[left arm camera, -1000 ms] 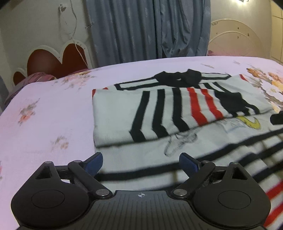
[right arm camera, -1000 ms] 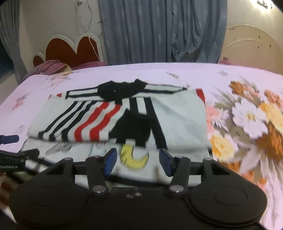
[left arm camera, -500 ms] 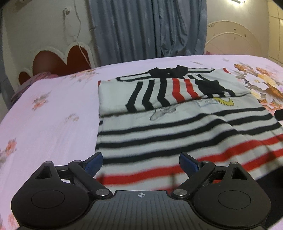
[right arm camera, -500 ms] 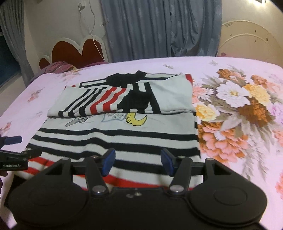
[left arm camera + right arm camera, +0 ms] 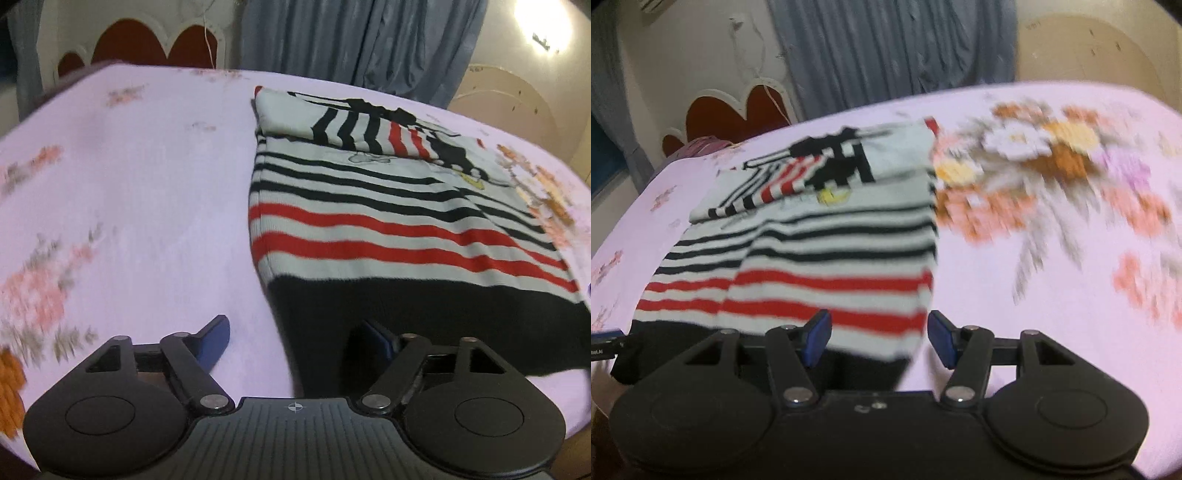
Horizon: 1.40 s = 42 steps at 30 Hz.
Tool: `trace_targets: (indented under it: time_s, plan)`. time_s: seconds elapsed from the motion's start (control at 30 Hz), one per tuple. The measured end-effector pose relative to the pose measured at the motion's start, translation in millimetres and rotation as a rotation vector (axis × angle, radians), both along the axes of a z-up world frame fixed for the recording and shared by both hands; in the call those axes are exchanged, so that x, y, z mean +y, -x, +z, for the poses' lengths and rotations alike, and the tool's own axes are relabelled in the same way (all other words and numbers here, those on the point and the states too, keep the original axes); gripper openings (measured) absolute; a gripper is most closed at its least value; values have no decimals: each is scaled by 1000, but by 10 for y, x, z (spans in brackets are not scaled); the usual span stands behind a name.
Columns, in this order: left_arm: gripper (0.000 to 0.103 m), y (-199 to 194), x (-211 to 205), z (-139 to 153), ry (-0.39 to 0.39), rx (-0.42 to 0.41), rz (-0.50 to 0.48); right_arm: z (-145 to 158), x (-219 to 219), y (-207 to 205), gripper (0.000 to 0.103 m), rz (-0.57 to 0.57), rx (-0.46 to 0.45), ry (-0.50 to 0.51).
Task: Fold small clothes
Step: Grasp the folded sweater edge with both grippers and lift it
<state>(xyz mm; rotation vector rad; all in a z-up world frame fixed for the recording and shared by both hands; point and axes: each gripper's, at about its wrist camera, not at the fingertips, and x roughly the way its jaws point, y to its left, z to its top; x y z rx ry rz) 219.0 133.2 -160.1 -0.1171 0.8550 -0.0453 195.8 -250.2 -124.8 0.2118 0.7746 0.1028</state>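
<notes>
my left tongs (image 5: pixel 295 341) hung over the near left corner of the sweater (image 5: pixel 369 229), its jaws closing but still apart. the left pad (image 5: pixel 214 341) sat above bare bedsheet (image 5: pixel 129 221), and the right pad (image 5: pixel 380 341) sat over the black hem (image 5: pixel 424 325). the hem's corner lay between them, and i could not see either pad pressing on it.

my right tongs (image 5: pixel 878 338) stood spread over the near right corner of the same sweater (image 5: pixel 827 258). the striped edge and a bit of black hem (image 5: pixel 871 369) lay between the blue pads, with the right pad (image 5: pixel 940 338) just off the cloth's side edge over the sheet (image 5: pixel 1052 314). nothing was pinched there either.

the sweater lay flat on the bed, white with black stripes higher up, red stripes lower down, and the black band nearest me. its far part was folded over, with sleeves showing black and red stripes across the top. a small yellow print (image 5: pixel 833 195) peeked from under that fold. orange and pink flowers (image 5: pixel 1034 166) were printed on the sheet to the right of the sweater. a grey-blue curtain (image 5: pixel 358 40) and a red headboard (image 5: pixel 147 44) stood beyond the bed. the right view was blurred.
</notes>
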Motion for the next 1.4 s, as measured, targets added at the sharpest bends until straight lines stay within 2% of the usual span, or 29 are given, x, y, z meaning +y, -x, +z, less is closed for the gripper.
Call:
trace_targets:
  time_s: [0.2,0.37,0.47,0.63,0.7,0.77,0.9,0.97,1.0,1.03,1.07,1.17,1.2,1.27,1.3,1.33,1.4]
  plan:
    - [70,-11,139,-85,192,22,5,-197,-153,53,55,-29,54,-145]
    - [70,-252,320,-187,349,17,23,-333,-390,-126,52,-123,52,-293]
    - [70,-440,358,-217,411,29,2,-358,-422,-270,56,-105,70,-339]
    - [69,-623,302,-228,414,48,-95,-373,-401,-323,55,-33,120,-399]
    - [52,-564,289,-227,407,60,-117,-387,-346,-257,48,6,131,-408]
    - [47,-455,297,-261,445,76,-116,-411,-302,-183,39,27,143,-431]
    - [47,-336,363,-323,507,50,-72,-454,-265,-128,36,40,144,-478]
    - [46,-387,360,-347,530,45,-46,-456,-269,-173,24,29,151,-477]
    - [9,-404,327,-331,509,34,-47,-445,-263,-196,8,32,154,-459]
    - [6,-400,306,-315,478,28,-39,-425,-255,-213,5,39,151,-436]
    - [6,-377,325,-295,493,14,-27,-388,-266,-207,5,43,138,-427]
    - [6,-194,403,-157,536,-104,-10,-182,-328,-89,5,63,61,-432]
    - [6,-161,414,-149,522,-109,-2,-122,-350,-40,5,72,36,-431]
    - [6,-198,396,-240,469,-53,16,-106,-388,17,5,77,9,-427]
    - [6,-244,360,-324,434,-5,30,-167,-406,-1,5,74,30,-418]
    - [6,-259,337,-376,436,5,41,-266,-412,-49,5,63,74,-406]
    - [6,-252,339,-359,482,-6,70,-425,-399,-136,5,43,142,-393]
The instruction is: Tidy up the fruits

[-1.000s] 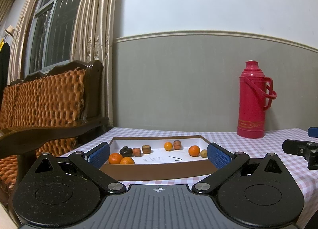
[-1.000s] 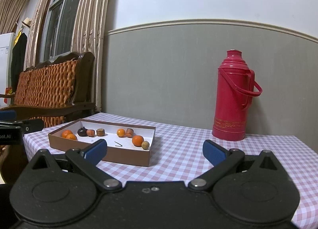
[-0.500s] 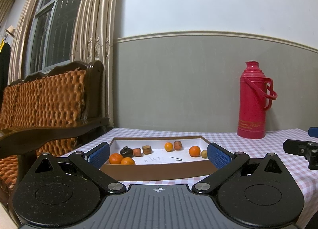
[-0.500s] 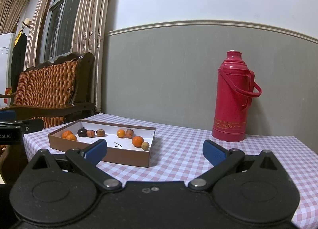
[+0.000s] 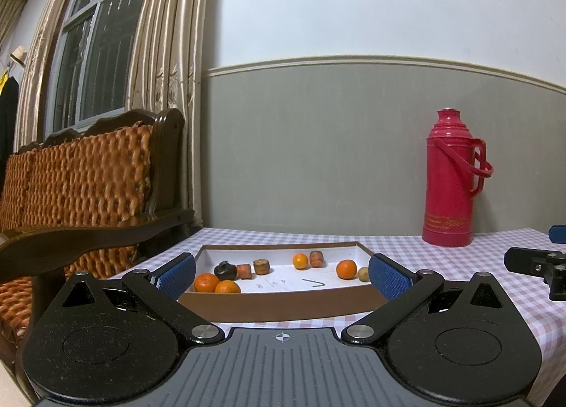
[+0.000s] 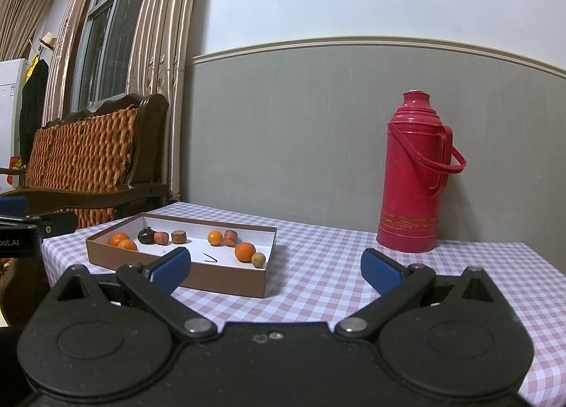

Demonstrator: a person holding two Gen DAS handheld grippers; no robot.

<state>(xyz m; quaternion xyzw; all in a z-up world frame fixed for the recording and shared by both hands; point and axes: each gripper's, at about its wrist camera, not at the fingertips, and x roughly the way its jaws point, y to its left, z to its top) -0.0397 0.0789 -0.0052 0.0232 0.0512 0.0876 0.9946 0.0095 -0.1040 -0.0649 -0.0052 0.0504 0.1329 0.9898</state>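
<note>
A shallow brown box (image 5: 283, 304) (image 6: 226, 274) with a white inside sits on the checked tablecloth. In it lie several oranges, among them a pair at the left (image 5: 215, 285) (image 6: 122, 241) and one at the right (image 5: 346, 269) (image 6: 244, 251), a dark fruit (image 5: 225, 269) (image 6: 145, 235), brownish pieces (image 5: 261, 266) and a small tan fruit (image 5: 363, 273) (image 6: 258, 259). My left gripper (image 5: 282, 276) is open and empty, just in front of the box. My right gripper (image 6: 276, 267) is open and empty, to the right of the box.
A red thermos (image 5: 451, 177) (image 6: 414, 173) stands at the back right of the table (image 6: 353, 265). A wooden sofa with woven cushions (image 5: 78, 187) stands left of the table. The wall is close behind. The right gripper's tip shows in the left wrist view (image 5: 537, 265).
</note>
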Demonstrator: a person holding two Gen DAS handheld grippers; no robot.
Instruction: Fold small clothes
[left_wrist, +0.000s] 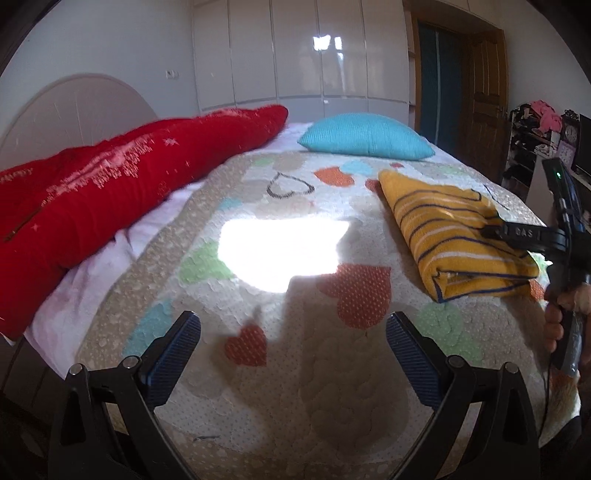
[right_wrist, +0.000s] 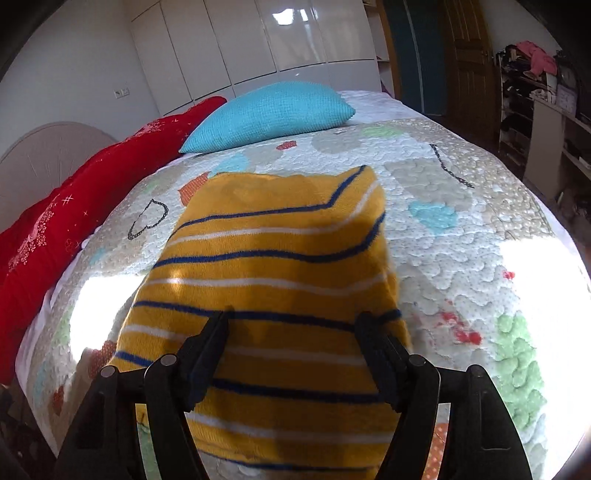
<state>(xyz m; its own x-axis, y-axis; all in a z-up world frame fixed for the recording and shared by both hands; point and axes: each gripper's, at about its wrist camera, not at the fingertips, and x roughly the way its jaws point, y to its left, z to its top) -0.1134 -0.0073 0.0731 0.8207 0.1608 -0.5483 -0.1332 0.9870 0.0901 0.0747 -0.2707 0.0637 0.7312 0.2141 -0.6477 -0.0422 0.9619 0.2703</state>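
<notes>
A yellow garment with blue and white stripes (left_wrist: 454, 236) lies folded into a compact rectangle on the heart-patterned quilt (left_wrist: 295, 206), at the right in the left wrist view. It fills the middle of the right wrist view (right_wrist: 273, 280). My left gripper (left_wrist: 293, 332) is open and empty above bare quilt, to the left of the garment. My right gripper (right_wrist: 293, 321) is open, its fingers spread just above the garment's near half; it also shows from the side in the left wrist view (left_wrist: 491, 230).
A turquoise pillow (left_wrist: 365, 136) lies at the far end of the bed. A long red cushion (left_wrist: 110, 188) runs along the left edge by the headboard. A wooden door (left_wrist: 484, 92) and cluttered shelves (left_wrist: 535, 147) stand to the right. Bright sun patches fall on the quilt.
</notes>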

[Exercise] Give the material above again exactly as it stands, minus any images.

[Written solution]
[left arm camera, -1000 ms] 
[right arm camera, -1000 ms] 
[left arm camera, -500 ms] 
[right arm camera, -500 ms] 
[left arm camera + right arm camera, +0 ms] 
Horizon: 1.40 s = 42 steps at 30 Hz.
Tool: `trace_targets: (indented under it: time_s, plan)`. time_s: seconds elapsed from the motion's start (control at 30 Hz), one per tuple. The measured end-effector pose relative to the pose measured at the motion's start, translation in millimetres and rotation as a rotation vector (axis × angle, radians), both along the axes of a z-up world frame fixed for the recording and shared by both hands; in the call those axes are exchanged, so that x, y, z mean +y, -x, +z, for the poses' lengths and rotations alike, and the tool's own axes are relabelled in the same way (all other words and numbers here, those on the point and the states too, keep the original axes); gripper openings (measured) absolute; a gripper is most closed at its least value; values have no decimals: each is scaled by 1000, but by 10 for y, x, z (spans in brackets are not scaled); the usual span stands behind a name.
Columns, in this order: left_arm: gripper (0.000 to 0.103 m), y (-199 to 194), x (-211 to 205), z (-139 to 153), ry (-0.39 to 0.39), rx (-0.42 to 0.41), rz (-0.50 to 0.48); right_arm: z (-145 to 158), x (-219 to 219), y (-207 to 205), gripper (0.000 to 0.103 m), rz (-0.57 to 0.57), rx (-0.46 to 0.45), ry (-0.50 to 0.51).
Task: Fold small clothes
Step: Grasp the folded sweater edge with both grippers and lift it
<state>(xyz mm; rotation vector rad; all in a z-up world frame fixed for the recording and shared by both hands; point and axes: each gripper's, at about its wrist camera, not at the fingertips, and x roughly the way its jaws point, y to its left, z to its top; x y z rx ry rz) 219.0 133.2 -160.1 -0.1171 0.8550 -0.0453 195.8 -250.2 -124.8 0.2118 0.7746 0.1028</state>
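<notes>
my left tongs (image 5: pixel 295 341) hung over the near left corner of the sweater (image 5: pixel 369 229), its jaws closing but still apart. the left pad (image 5: pixel 214 341) sat above bare bedsheet (image 5: pixel 129 221), and the right pad (image 5: pixel 380 341) sat over the black hem (image 5: pixel 424 325). the hem's corner lay between them, and i could not see either pad pressing on it.

my right tongs (image 5: pixel 878 338) stood spread over the near right corner of the same sweater (image 5: pixel 827 258). the striped edge and a bit of black hem (image 5: pixel 871 369) lay between the blue pads, with the right pad (image 5: pixel 940 338) just off the cloth's side edge over the sheet (image 5: pixel 1052 314). nothing was pinched there either.

the sweater lay flat on the bed, white with black stripes higher up, red stripes lower down, and the black band nearest me. its far part was folded over, with sleeves showing black and red stripes across the top. a small yellow print (image 5: pixel 833 195) peeked from under that fold. orange and pink flowers (image 5: pixel 1034 166) were printed on the sheet to the right of the sweater. a grey-blue curtain (image 5: pixel 358 40) and a red headboard (image 5: pixel 147 44) stood beyond the bed. the right view was blurred.
</notes>
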Motion for the next 1.4 s, as measured, targets added at the sharpest bends until straight lines stay within 2% of the usual span, or 29 are given, x, y, z meaning +y, -x, +z, less is closed for the gripper.
Call:
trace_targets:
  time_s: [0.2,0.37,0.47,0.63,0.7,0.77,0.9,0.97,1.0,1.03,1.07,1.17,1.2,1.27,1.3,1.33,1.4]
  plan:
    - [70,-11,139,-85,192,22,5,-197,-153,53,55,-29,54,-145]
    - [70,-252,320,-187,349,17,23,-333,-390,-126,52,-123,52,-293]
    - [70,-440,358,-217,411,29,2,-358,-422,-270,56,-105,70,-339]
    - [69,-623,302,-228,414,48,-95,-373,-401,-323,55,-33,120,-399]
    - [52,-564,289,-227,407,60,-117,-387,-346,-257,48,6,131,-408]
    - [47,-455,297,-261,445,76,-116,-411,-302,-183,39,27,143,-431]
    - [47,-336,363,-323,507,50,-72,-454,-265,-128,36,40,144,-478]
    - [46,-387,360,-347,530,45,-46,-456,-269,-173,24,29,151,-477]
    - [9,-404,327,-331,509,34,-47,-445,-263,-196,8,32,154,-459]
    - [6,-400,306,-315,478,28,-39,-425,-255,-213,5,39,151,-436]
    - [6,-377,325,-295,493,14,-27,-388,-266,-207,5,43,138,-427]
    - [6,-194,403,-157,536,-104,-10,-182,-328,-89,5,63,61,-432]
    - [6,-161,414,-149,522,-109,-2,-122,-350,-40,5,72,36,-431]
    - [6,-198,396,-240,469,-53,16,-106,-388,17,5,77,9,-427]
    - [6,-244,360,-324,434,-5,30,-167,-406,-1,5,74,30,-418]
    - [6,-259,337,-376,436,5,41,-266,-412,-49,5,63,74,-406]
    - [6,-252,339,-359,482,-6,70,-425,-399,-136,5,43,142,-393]
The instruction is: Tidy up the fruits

[-1.000s] 
[-1.000s] 
[-0.500s] 
[-0.500s] 
[+0.000s] 
[+0.000s] 

Demonstrator: a person holding two Gen DAS handheld grippers; no robot.

<state>(xyz m; quaternion xyzw; all in a z-up world frame fixed for the recording and shared by both hands; point and axes: each gripper's, at about its wrist camera, not at the fingertips, and x roughly the way its jaws point, y to its left, z to its top) -0.0397 0.0789 -0.0052 0.0232 0.0512 0.0876 0.9946 0.0095 -0.1040 -0.0649 -0.0052 0.0504 0.1329 0.9898</state>
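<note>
A shallow brown box (image 5: 283, 304) (image 6: 226, 274) with a white inside sits on the checked tablecloth. In it lie several oranges, among them a pair at the left (image 5: 215, 285) (image 6: 122, 241) and one at the right (image 5: 346, 269) (image 6: 244, 251), a dark fruit (image 5: 225, 269) (image 6: 145, 235), brownish pieces (image 5: 261, 266) and a small tan fruit (image 5: 363, 273) (image 6: 258, 259). My left gripper (image 5: 282, 276) is open and empty, just in front of the box. My right gripper (image 6: 276, 267) is open and empty, to the right of the box.
A red thermos (image 5: 451, 177) (image 6: 414, 173) stands at the back right of the table (image 6: 353, 265). A wooden sofa with woven cushions (image 5: 78, 187) stands left of the table. The wall is close behind. The right gripper's tip shows in the left wrist view (image 5: 537, 265).
</note>
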Demonstrator: a person holding two Gen DAS handheld grippers; no robot.
Instruction: Fold small clothes
[left_wrist, +0.000s] 
[right_wrist, +0.000s] 
<state>(xyz m; its own x-axis, y-axis; all in a z-up world frame fixed for the recording and shared by both hands; point and axes: each gripper's, at about its wrist camera, not at the fingertips, and x roughly the way its jaws point, y to its left, z to its top) -0.1134 -0.0073 0.0731 0.8207 0.1608 -0.5483 -0.1332 0.9870 0.0901 0.0747 -0.2707 0.0637 0.7312 0.2141 -0.6477 -0.0422 0.9619 0.2703</state>
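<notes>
A yellow garment with blue and white stripes (left_wrist: 454, 236) lies folded into a compact rectangle on the heart-patterned quilt (left_wrist: 295, 206), at the right in the left wrist view. It fills the middle of the right wrist view (right_wrist: 273, 280). My left gripper (left_wrist: 293, 332) is open and empty above bare quilt, to the left of the garment. My right gripper (right_wrist: 293, 321) is open, its fingers spread just above the garment's near half; it also shows from the side in the left wrist view (left_wrist: 491, 230).
A turquoise pillow (left_wrist: 365, 136) lies at the far end of the bed. A long red cushion (left_wrist: 110, 188) runs along the left edge by the headboard. A wooden door (left_wrist: 484, 92) and cluttered shelves (left_wrist: 535, 147) stand to the right. Bright sun patches fall on the quilt.
</notes>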

This concludes the output.